◆ What you have to do ◆
Copy out each line of the material exactly. Pictures do not belong in the copy.

▼▼▼

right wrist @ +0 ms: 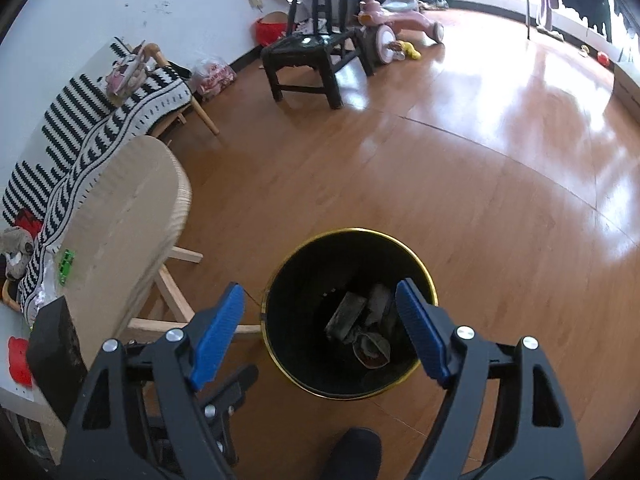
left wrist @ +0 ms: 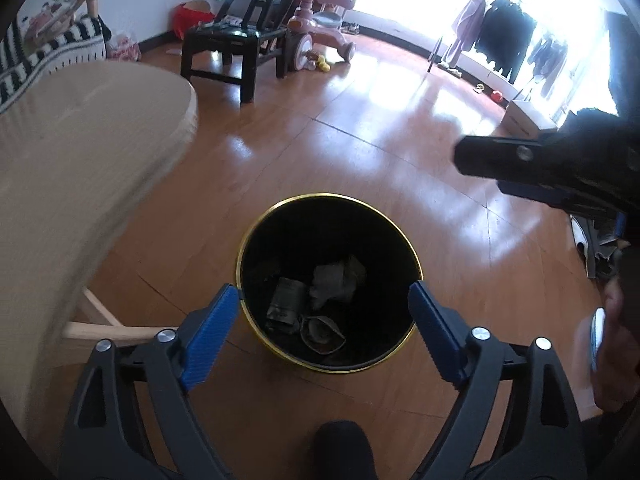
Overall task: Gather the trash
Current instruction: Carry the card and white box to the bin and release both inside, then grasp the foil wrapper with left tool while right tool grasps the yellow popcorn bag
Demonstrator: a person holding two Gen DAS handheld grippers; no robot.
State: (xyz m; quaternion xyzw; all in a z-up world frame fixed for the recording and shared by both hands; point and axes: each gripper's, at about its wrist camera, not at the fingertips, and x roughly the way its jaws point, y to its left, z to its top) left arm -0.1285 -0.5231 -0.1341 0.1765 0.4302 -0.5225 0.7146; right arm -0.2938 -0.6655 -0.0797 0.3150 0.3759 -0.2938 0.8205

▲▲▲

◆ Task answer ◆
right wrist @ +0 ms: 
left wrist @ +0 ms: 
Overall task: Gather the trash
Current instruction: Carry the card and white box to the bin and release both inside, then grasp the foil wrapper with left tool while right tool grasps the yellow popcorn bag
Demonstrator: a person holding two Gen DAS handheld grippers; no robot.
State: (xyz m; quaternion xyzw; all in a z-up world frame fixed for the recording and shared by both hands; point and axes: each gripper's, at about its wrist camera, not at the fingertips, and x roughly the way its jaws point, y to its left, z to its top) left arm -0.1285 -0.5231 -0.1341 0.1765 0.4302 -0.5225 0.7146; right arm -0.2938 -0.6655 -0.0797 0.3150 0.3759 -0.2938 0.8205

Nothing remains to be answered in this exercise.